Ai fini della rilevanza IVA delle cessioni di beni e delle prestazioni di servizi sopra richiamate, occorre, tuttavia, che si realizzi congiuntamente il presupposto soggettivo di applicazione del tributo, in merito al quale l’art. 4, quarto comma, del D.P.R. n. 633/1972 stabilisce, tra l’altro, che per gli enti non commerciali “(…) si considerano effettuate nell’esercizio di imprese soltanto le cessioni di beni e le prestazioni di servizi fatte nell’esercizio di attività commerciali o agricole.”. La medesima disposizione prevede, ancora, che “per esercizio di imprese si intende l’esercizio per professione abituale, ancorché non esclusiva, delle attività commerciali o agricole di cui agli articoli 2135 e 2195 del codice civile, anche se non organizzate in forma di impresa, nonché l’esercizio di attività, organizzate in forma d’impresa, dirette alla prestazione di servizi che non rientrano nell’art. 2195 del codice civile”. Ne consegue che un ente non commerciale assume la qualifica di “soggetto passivo”, agli effetti dell’IVA, se pone in essere un’attività commerciale, ai sensi del citato primo comma dell’art. 4 del D.P.R. n. 633/1972, caratterizzata in particolare dai connotati della professionalità, organizzazione, sistematicità e abitualità.
Con risoluzione n. 286/E dell’11 ottobre 2007, l’Agenzia delle Entrate ha chiarito che l’attività è organizzata in forma d’impresa quando implica la predisposizione di un’apposita organizzazione di mezzi e risorse funzionali all’ottenimento di un risultato economico ovvero l’impiego e il coordinamento del capitale per fini produttivi nell’ambito di un’operazione di rilevante entità economica.
La qualifica di imprenditore può conseguire anche dal compimento di un solo affare, in considerazione della sua rilevanza economica e della complessità delle operazioni in cui lo stesso si articola.
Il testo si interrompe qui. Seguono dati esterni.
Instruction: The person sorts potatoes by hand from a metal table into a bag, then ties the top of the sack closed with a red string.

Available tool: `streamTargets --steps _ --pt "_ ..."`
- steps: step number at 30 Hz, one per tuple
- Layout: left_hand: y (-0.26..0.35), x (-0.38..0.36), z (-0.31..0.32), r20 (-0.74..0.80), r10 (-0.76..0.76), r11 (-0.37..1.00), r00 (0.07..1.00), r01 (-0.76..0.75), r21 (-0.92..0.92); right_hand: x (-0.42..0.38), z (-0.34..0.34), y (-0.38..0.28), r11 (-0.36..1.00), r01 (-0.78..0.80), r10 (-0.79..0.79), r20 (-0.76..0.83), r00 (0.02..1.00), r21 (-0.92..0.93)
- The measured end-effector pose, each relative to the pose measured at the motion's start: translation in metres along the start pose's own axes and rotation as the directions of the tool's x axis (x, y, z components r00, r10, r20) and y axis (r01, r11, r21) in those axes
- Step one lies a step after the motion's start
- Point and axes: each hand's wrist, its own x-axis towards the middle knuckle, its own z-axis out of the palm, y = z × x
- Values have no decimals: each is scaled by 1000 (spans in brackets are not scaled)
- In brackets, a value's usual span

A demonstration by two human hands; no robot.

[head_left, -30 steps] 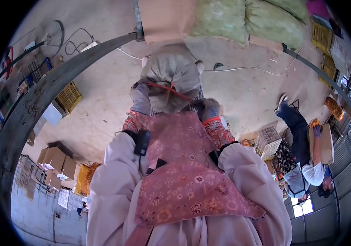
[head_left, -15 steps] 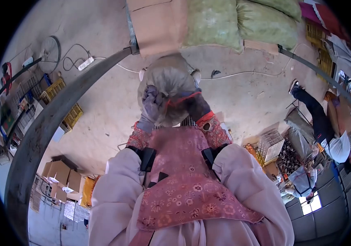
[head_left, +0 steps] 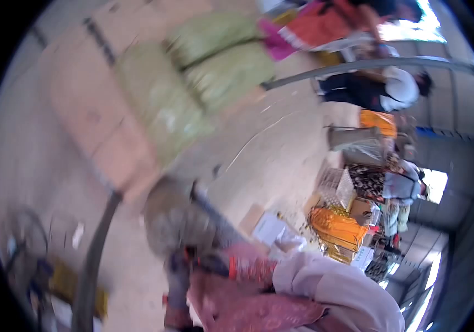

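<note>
A full grey-brown sack [head_left: 173,216] stands on the floor in front of me, blurred by motion. Both my gloved hands are close together at its near end. My left hand [head_left: 178,271], in a grey glove, looks closed; its fingers are smeared. Beside it, my right hand [head_left: 210,263] in a darker glove also appears closed. A small bit of red string [head_left: 193,252] shows between the two hands. My pink flowered apron [head_left: 259,310] hangs just below them.
Green stuffed sacks [head_left: 226,72] lie on a tan cardboard-like sheet [head_left: 93,122] at upper left. Curved metal bars [head_left: 101,249] run on both sides. Crates [head_left: 336,188], an orange bag [head_left: 336,224] and a white box [head_left: 268,228] stand at right. Other people [head_left: 400,88] are beyond.
My view has swung to the right and tilted, so the sack and hands now appear lower left. My hands have come closer together, and less of the red string shows.
</note>
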Motion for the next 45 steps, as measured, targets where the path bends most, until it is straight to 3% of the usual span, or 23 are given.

Non è necessario, peraltro, a tal fine, che la funzione organizzativa dell’imprenditore costituisca un apparato strumentale fisicamente percepibile, poiché quest’ultimo può ridursi al solo impiego di mezzi finanziari, sicché la qualifica di imprenditore va attribuita a chi utilizzi e coordini un proprio capitale per fini produttivi (cfr. Cass., 29 agosto 1997, n. 8193 e Agenzia delle Entrate, risoluzioni n. 148/E del 20 maggio 2002, n. 204/E del 20 giugno 2002 e n. 273/E del 7 agosto 2002).
Nell’ambito della determinazione del presupposto soggettivo d’imposta, l’art. 9, della Direttiva CE del Consiglio 28 novembre 2006, n. 112 (già art. 4 della Direttiva CEE 17 maggio 1977, n. 388) prevede che soggetto passivo agli effetti dell’IVA sia “chiunque esercita, in modo indipendente e in qualsiasi luogo, un’attività economica, indipendentemente dallo scopo o dai risultati di detta attività”.
Quanto alla alla nozione “attività economica”, con risoluzione n. 122 del 6 maggio 2009 è stato precisato che il medesimo art. 9 della citata Direttiva stabilisce che essa deve essere intesa come “lo sfruttamento di un bene materiale o immateriale per ricavarne introiti aventi caratteri di stabilità” (cfr. sentenze della Corte di Giustizia CE 26 settembre 1996, causa C-230/94 e 27 gennaio 2000, causa C-23/98).